Non è la prima volta che si parla del potere benefico degli alberi, ma è importante continuare a sottolinearlo, specialmente in Italia dove abbattere alberi pare sia diventato sport nazionale.

Non solo piantare alberi è il metodo migliore per rallentare i cambiamenti climatici, ma è anche quello più economico. Impianti per assorbire la CO2? Carbon Tax? Accordi internazionali?
No, la risposta è piantare alberi!

Gli alberi crescono e assorbono CO2 i cui livelli aumentano sempre più sul pianeta. Se ci fosse un programma mondiale per la riforestazione, molte cose potrebbero migliorare.

Sulla terra ci sono circa 1.7 miliardi di ettari senza alberi, l’equivalente della superficie totale di USA e Cina assieme. Si potrebbero qui piantare alberelli nativi, che crescono in modo naturale, senza troppi accorgimenti, e senza richiedere soldi per la loro cura: ci vorrebbero trenta centesimi ad albero, scegliendo le specie giuste. Si potrebbero così riforestare zone tropicali, si potrebbero piantare più alberi nei pascoli, nelle città, lungo le strade.

La riforestazione, urbana e selvaggia,  è il metodo migliore per abbassare i livelli di CO2, dice Tom Crowther dell’ETH di Zurigo, l’autore principale dell’ultimo studio pubblicato su Science.
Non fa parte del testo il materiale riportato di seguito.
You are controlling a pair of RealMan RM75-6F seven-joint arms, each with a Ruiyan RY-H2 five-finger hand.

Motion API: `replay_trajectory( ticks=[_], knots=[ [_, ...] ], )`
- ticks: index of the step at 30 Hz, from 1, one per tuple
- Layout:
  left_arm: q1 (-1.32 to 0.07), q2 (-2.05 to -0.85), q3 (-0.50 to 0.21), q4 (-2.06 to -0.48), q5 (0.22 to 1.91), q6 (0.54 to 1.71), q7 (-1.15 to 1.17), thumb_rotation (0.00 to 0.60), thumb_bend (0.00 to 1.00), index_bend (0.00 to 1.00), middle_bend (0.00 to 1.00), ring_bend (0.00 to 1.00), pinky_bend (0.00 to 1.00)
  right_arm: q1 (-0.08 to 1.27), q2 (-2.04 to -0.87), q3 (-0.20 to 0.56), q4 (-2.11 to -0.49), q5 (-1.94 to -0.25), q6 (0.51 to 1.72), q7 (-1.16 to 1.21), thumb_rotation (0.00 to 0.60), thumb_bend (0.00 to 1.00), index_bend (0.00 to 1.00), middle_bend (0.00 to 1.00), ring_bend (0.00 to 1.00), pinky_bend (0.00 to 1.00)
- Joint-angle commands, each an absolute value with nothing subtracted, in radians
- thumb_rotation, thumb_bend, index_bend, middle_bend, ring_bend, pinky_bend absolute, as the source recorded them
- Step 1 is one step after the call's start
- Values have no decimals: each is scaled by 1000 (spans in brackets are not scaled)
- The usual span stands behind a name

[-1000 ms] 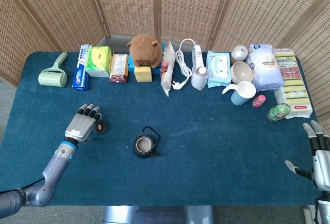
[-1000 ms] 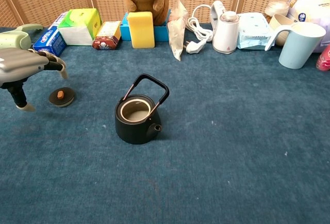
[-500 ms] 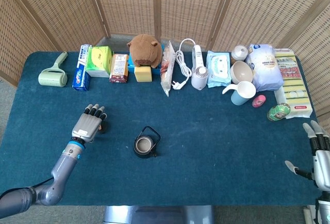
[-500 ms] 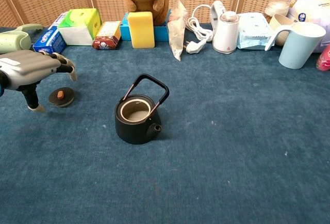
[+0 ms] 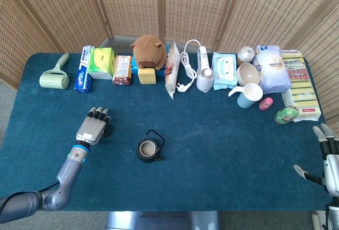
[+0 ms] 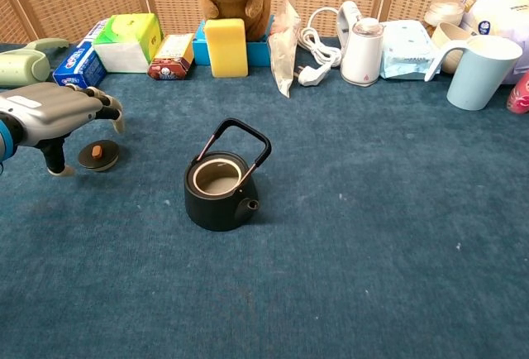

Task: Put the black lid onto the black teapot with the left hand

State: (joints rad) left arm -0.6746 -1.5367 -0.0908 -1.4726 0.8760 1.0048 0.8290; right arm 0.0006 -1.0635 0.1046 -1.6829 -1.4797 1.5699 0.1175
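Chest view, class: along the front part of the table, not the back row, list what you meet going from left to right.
Left hand → black lid lying on the cloth → open black teapot, handle upright.

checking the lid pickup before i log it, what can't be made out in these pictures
- Black lid: in the head view the left hand covers it entirely; only the chest view shows it, lying on the cloth beneath that hand, not yet held.
- Left hand: the chest view's left edge cuts off its wrist.
- Right hand: cut by the head view's right edge; absent from the chest view.
- Black teapot: the inside bottom is too shadowed to judge.
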Motion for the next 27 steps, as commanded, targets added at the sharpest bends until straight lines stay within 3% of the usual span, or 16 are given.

Ci vorranno anni per una riforestazione completa, ma porselo come obiettivo sarebbe già tantissimo. Non occorrono grandi ordini dall’alto o la costruzione di mega impianti. Basta solo volerlo. Tutti possiamo piantare alberi, protestare con i nostri comuni quando vogliono abbatterne, partecipare o organizzare eventi di riforestazione nei campi abbandonati o gettare semi.

Iniziative del genere esistono già a livello globale, tra questi il Bonn Challenge, appoggiato da 48 nazioni, che si pone l’obiettivo si ripiantare 350 milioni di ettari di foresta entro il 2030. Ma si può fare molto di più secondo Crowther. Abbiamo molta strada da fare.